The 1821 Maine gubernatorial election took place on September 10, 1821 to elect the Governor of Maine. Democratic-Republican candidate Albion Parris defeated Federalist candidate Ezekiel Whitman and Democratic-Republican Joshua Wingate, Jr.

== Background ==
The incumbent Democratic-Republican Governor William D. Williamson entered the office in May 1821 when Governor William King resigned. Williamson did not stand for re-election but instead ran for the U.S. House of Representatives.

=== Candidates ===

- Albion Parris, Judge on the United States District Court for the District of Maine, former U.S. representative (Democratic-Republican)
- Joshua Wingate, Jr. (Democratic-Republican)
- Ezekiel Whitman, U.S. representative (Federalist)

== Results ==

1821 Maine gubernatorial election
| Party |  | Candidate | Votes | % |
|  | Democratic-Republican | Albion Parris | 12,887 | 52.84% |
|  | Federalist | Ezekiel Whitman | 6,811 | 27.93% |
|  | Democratic-Republican | Joshua Wingate, Jr. | 3,879 | 15.91% |
|  | Write-in |  | 811 | 3.33% |
| Majority |  |  | 6,076 | 24.91% |
| Total votes |  |  | 24,388 | 100.00% |
|  | Democratic-Republican hold |  |  |  |  |

== Aftermath ==
Williamson's congressional campaign was successful and he resigned as Governor on December 5, 1821 to take his new office.

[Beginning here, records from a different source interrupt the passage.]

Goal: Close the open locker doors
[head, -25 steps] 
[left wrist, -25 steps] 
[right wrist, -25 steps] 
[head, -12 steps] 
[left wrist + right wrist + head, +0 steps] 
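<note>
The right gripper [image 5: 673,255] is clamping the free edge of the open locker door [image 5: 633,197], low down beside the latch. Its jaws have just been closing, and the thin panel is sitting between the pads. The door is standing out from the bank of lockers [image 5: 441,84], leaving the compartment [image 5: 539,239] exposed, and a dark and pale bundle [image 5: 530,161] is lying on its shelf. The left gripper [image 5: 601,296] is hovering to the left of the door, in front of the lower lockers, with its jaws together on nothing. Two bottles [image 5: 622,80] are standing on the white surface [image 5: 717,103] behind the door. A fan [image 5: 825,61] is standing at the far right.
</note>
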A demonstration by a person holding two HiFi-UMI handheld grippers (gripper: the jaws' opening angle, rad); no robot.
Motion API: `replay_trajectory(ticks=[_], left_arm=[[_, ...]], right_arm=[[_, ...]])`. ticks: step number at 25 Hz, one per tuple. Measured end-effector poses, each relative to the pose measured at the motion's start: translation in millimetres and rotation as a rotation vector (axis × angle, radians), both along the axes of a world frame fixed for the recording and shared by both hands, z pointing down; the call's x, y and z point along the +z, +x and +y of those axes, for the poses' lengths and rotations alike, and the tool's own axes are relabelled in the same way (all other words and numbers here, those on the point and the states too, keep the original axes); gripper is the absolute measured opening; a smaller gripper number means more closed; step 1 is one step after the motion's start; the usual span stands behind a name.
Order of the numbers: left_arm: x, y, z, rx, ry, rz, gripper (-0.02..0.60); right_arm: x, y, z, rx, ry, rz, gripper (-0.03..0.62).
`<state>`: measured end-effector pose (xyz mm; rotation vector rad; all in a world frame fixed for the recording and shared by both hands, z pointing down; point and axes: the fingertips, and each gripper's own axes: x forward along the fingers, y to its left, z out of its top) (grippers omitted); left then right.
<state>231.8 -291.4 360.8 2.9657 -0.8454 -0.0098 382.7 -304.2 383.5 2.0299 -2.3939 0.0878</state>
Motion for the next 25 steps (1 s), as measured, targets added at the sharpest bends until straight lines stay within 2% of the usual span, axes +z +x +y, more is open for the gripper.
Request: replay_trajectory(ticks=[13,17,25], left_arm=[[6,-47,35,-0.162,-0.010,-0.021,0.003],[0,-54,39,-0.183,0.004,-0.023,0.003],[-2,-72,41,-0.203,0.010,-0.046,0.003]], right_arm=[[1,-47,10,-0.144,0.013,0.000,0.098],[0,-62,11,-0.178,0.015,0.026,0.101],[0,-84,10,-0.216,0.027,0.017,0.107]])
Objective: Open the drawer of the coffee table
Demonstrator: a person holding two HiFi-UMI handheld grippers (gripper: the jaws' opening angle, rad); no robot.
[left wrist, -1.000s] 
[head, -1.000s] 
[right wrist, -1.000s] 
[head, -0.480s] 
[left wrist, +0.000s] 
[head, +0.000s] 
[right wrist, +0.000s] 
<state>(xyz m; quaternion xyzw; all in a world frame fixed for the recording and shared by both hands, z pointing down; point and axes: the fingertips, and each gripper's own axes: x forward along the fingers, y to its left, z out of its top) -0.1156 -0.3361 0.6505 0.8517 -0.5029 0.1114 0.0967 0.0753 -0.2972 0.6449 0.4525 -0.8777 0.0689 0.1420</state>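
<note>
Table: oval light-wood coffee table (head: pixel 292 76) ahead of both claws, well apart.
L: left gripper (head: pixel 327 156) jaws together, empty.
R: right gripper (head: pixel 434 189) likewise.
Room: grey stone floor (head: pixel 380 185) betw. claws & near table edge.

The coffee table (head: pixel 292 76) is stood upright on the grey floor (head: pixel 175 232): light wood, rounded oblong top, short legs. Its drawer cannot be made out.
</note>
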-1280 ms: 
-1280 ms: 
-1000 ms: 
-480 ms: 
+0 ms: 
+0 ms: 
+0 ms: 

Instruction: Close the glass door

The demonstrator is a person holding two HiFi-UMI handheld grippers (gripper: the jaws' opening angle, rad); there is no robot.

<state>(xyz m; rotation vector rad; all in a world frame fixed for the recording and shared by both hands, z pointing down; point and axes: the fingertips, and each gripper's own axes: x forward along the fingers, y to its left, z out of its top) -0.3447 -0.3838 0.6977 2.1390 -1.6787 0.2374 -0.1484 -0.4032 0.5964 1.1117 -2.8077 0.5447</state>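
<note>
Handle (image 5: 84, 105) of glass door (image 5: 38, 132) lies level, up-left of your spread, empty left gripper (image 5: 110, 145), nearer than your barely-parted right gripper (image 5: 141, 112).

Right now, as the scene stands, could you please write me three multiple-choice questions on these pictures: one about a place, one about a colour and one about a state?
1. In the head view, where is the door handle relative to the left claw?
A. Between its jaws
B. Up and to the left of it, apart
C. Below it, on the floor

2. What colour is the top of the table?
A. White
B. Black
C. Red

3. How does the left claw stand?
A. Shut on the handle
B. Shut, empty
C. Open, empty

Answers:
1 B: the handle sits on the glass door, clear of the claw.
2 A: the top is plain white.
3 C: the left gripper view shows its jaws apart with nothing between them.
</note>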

Following the rules of succession, he was followed in office by Speaker of the Maine House of Representatives Benjamin Ames. In January a new legislature was sworn in and Ames believed that the new president of the Maine Senate should be Governor. So he resigned and Daniel Rose served as governor for three days before Parris was inaugurated on January 5, 1822.